サウサンプトン大学薬学部、研究の筆頭著者、Eleanor Porges、Ph.D学生は、「この技術に関して非常に魅力的な点は、抗生物質が、必要な箇所に達した時にのみリリースされることである。こうすることでわれわれは、抗生物質の利用を少なくし、通常、効果的でないと考えられる抗生物質を再利用することさえ可能になる」と説明している。
サウサンプトン大学バイオエンジニアリング准教授、Dr Nick Evansは、「興味深かったことは、薬剤を適切な時間と場所でリリースするために、以前の研究は、複雑な化学を利用して光またはpHスケールの変化によりポリマゾームを設計したことである。われわれの研究は、これが必要ないこと示した。つまり、その利用は、複雑さが著しく少なく、恐らく臨床利用向けの製造を容易にする」。

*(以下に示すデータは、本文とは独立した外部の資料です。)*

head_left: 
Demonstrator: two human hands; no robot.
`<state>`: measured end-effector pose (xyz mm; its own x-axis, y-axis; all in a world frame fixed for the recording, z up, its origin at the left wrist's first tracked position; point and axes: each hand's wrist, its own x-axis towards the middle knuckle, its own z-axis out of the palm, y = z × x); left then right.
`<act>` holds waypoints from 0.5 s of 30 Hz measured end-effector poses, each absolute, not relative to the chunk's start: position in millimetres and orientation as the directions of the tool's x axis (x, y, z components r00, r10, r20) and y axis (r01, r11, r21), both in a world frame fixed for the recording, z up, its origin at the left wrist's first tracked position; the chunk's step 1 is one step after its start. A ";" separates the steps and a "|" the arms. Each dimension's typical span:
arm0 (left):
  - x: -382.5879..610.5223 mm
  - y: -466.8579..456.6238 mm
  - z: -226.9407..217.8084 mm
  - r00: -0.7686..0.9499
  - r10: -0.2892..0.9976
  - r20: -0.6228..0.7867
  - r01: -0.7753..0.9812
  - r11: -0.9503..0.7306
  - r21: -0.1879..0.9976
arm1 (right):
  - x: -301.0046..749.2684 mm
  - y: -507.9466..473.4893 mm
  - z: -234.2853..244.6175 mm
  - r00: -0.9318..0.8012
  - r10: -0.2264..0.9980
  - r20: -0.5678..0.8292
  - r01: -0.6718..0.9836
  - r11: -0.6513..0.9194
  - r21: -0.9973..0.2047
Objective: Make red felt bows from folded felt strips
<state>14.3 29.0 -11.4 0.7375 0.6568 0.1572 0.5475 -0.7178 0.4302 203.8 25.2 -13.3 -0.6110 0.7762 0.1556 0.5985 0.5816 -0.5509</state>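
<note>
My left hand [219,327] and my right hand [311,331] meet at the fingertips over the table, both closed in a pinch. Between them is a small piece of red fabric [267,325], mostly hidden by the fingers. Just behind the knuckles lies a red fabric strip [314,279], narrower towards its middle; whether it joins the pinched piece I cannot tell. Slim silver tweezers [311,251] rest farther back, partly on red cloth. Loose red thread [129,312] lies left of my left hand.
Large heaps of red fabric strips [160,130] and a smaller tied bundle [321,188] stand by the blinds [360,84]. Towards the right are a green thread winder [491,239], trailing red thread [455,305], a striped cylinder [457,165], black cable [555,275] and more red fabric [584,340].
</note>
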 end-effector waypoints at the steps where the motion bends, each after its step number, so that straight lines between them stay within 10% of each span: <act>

「われわれの研究の成果は、実際のチームの取組であり、Dstlとサウサンプトン大学間でマイクロバイオロジー、イメージング、ナノテクノロジーの全バックグラウンドの人々の協力によるものである。これが、そのデータを注目せずにはいられなくしたものである」と説明している。
チームは現在、Dstlとともに臨床応用向けにこれの開発の早期ステージにある。